Leather casing is basically the process by which you prepare the leather hide for stamping, carving, or tooling of designs into the hide. To do that you introduce moisture to the dry leather in order to open up the pores in the hide making it more malleable. The trick is to get the leather the proper amount of wet, and this is where the variation in opinions occurs. Proper casing takes an extreme amount of dedication time-wise, and most people don't want to wait overnight before working on a project, hence the down and dirty method.
Using a spray bottle spritz your leather evenly until the entire piece has stopped absorbing the water, or little puddles begin to form on the leather's surface. Once that starts to happen flip your leather piece over to see if it has begun to soak through to the other side. As soon as you see that it has, stop spritzing and leave the leather to partially dry again. The amount of time necessary varies on the leather being used or the thickness of the piece. Basically, wait until the leather appears to have lightened in shade again but is still slightly damp to the touch.

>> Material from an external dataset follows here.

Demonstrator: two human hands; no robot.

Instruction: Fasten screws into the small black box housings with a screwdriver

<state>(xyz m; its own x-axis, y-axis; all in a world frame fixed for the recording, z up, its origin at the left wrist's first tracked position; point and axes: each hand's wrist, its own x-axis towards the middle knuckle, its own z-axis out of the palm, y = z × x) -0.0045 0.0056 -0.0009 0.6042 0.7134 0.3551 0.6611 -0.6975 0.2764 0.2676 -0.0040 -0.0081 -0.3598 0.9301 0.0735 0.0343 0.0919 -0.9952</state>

Once the leather is slightly damp but appears to be dry again either trace your design onto the leather with stylus and tracing paper, or free hand draw with your stylus. Use a swivel knife for better control over curves, and an exacto knife to get fine details, both will carve your design into the hide. I prefer the swivel knife because you can get a nice petina along the cut line if you hold the knife at a 45 degree angle and press hard as you carve. If your design is small or simple you should have time to continue to the next step without rewetting your leather. However, if your project is detail oriented or large you'll likely want to stop at this point in the process to respritz your hide as previously discribed, before waiting the appropriate amount of time again for it to achieve proper moisturization.
Last but not least, tool or pound out the design, this can be done with a variety of tools depending on the outcome you want to achieve. I mostly use the square beveler and small background stamp from the Tandy 6 piece Craftsman Tool set. There are stamps with designs and letters, embossing rollers, and a whole plethora of inividual tools for flower viens, backgrounds, edges, ect. A lot of awesome tooling work can be done with the 6 piece set. The square beveler is great on any edge where there is enough space to fit the tool, and the small background stamp tends to be good in the places too tight for the square beveler. Again, the tools used depend on what you want to do.
I started crafting out of leather in 2011, and now I am making it my life's work. I am writing this blog to help myself remember some of the small steps in past projects, sharing my triumphs and failures, as well as my love of leather.